*Activity*
Your answer must contain each line of the listing in which "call" appears, copied in full.

*Information supplied*
▼

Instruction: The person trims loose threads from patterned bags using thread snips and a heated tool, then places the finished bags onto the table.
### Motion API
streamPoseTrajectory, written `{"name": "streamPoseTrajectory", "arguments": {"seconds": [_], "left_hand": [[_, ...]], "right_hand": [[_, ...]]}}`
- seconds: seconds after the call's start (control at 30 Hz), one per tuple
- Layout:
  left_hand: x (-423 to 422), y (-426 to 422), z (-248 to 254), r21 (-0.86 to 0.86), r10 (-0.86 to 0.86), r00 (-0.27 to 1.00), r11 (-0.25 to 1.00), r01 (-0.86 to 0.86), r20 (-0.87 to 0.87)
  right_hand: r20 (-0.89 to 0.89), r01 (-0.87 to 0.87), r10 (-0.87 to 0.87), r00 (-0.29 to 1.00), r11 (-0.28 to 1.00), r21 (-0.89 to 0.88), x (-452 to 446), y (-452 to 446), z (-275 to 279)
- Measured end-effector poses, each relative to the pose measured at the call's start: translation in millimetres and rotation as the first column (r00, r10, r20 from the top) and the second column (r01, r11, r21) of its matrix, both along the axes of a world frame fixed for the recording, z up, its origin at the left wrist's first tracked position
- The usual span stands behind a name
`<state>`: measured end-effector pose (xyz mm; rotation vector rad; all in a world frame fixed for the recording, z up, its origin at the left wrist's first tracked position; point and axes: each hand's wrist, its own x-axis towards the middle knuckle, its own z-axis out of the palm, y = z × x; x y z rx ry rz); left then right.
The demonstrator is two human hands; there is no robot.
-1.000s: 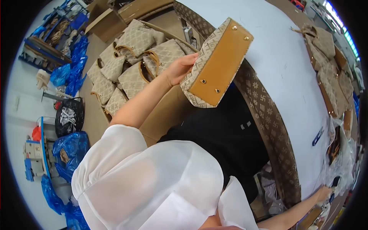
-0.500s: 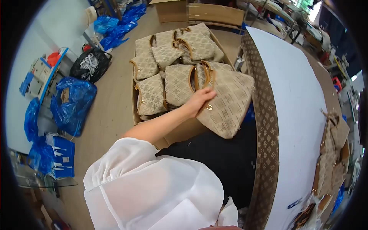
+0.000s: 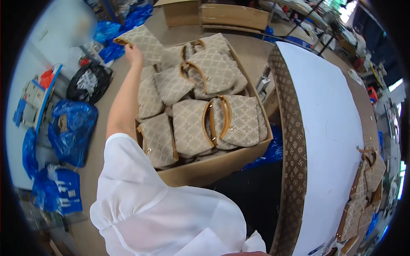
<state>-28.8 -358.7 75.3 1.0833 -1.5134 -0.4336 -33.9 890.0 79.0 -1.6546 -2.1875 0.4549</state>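
Note:
My left hand point(image 3: 133, 55) is closed on the tan-trimmed edge of a beige patterned handbag point(image 3: 147, 45), at the far left corner of a large cardboard box point(image 3: 222, 167). The held bag is tilted, its body stretching to the right of my fingers. Beneath and beside it, the box holds several similar bags, among them a front one point(image 3: 190, 123) with a curved tan handle and another point(image 3: 243, 119) at the front right. My right hand is out of view.
A white-topped table point(image 3: 329, 128) with a brown patterned strip point(image 3: 292, 141) along its edge stands at the right, with more bags point(image 3: 356, 213) beyond. Blue plastic bags point(image 3: 74, 128) and a black bag point(image 3: 87, 83) lie on the left. Cardboard point(image 3: 232, 17) stands behind.
My left hand has carried the bag from near the table, across the box, to its far left corner. The view has turned toward the box, and my right hand has left view.

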Motion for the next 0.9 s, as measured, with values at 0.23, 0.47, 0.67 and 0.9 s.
{"name": "streamPoseTrajectory", "arguments": {"seconds": [0.23,0.47,0.67,0.9], "left_hand": [[-88,-133,-124,0.192,-0.605,0.787,0.792,0.579,0.121],[-141,-63,-158,0.602,-0.764,0.52,0.633,0.487,0.382],[-263,55,-7,-0.522,-0.288,0.756,0.578,0.627,0.588],[-326,576,146,-0.431,-0.687,-0.024,-0.483,0.762,0.727]], "right_hand": [[-0.656,-0.137,-0.342,0.672,0.814,-0.565,-40,-22,2],[-0.914,-0.225,-0.32,-0.251,0.937,-0.266,190,51,25],[-0.794,-0.341,-0.45,-0.41,0.882,-0.324,195,-7,25],[-0.738,-0.24,0.221,0.637,0.967,0.082,107,-195,-7]]}}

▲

*Output for this exercise*
- seconds: seconds after the call's start (control at 30 Hz), one per tuple
- Measured end-effector poses, each relative to the pose measured at the call's start: translation in millimetres and rotation as the first column (r00, r10, r20 from the top) and the second column (r01, r11, r21) of its matrix, both along the axes of a world frame fixed for the recording, z up, its origin at the left wrist's first tracked position

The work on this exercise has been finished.